● WORK INSTRUCTIONS: Every line in the listing below from the one with "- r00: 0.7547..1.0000" through the one with "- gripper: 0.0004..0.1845" is to be reproduced exactly, both ends included; leave out the rest.
═══
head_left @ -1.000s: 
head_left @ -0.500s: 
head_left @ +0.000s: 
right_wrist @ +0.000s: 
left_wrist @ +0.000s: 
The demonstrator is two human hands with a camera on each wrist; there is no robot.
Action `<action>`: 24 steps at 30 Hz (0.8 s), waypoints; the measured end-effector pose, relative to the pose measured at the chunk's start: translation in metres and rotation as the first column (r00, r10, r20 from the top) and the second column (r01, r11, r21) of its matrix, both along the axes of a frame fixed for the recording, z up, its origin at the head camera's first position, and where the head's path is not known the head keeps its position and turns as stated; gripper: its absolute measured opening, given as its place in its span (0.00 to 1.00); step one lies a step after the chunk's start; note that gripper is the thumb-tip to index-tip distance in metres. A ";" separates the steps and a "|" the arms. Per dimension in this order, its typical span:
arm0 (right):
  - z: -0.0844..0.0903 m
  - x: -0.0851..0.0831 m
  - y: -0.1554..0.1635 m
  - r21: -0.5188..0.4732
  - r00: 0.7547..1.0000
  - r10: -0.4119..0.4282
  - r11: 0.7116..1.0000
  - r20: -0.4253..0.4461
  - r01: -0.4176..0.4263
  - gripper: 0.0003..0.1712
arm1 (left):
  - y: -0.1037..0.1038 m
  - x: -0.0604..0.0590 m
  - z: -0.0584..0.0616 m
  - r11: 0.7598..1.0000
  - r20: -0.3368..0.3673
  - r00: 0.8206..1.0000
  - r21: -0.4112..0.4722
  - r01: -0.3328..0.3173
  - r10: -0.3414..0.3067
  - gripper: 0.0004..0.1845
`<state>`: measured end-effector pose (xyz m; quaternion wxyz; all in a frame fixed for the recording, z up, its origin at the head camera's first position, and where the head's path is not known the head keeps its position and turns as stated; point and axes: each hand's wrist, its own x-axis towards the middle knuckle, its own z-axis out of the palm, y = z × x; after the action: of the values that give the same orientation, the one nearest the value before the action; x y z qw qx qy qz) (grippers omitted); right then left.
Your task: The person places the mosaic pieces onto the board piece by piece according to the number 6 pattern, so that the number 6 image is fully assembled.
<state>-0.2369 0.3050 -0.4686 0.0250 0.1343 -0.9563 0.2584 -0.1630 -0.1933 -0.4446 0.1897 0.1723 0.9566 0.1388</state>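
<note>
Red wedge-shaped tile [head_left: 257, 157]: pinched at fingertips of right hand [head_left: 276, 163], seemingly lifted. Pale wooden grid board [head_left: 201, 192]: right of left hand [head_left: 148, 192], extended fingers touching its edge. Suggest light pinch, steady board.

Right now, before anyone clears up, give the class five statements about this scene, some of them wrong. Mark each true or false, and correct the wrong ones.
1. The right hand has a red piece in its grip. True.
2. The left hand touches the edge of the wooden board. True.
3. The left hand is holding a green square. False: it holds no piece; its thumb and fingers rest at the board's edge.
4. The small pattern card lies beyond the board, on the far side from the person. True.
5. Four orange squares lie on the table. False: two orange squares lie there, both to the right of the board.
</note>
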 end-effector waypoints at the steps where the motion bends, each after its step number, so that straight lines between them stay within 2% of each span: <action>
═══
● RESULT OF THIS EXERCISE:
  - r00: 0.7547..1.0000
  - r10: -0.4119..0.4282
  - r11: 0.7116..1.0000
  - r20: -0.4253..0.4461
  - r01: -0.4176..0.4263
  - gripper: 0.0003..0.1712
arm1 (left):
  - y: -0.1037..0.1038 m
  - x: -0.0604..0.0590 m
  - z: -0.0584..0.0616 m
  - r11: 0.7598..1.0000
  - r20: -0.3368..0.3673
  - r00: 0.8206..1.0000
  - r21: -0.4112..0.4722
  - r01: -0.3328..0.3173
  - r10: -0.3414..0.3067
  - gripper: 0.0004..0.1845

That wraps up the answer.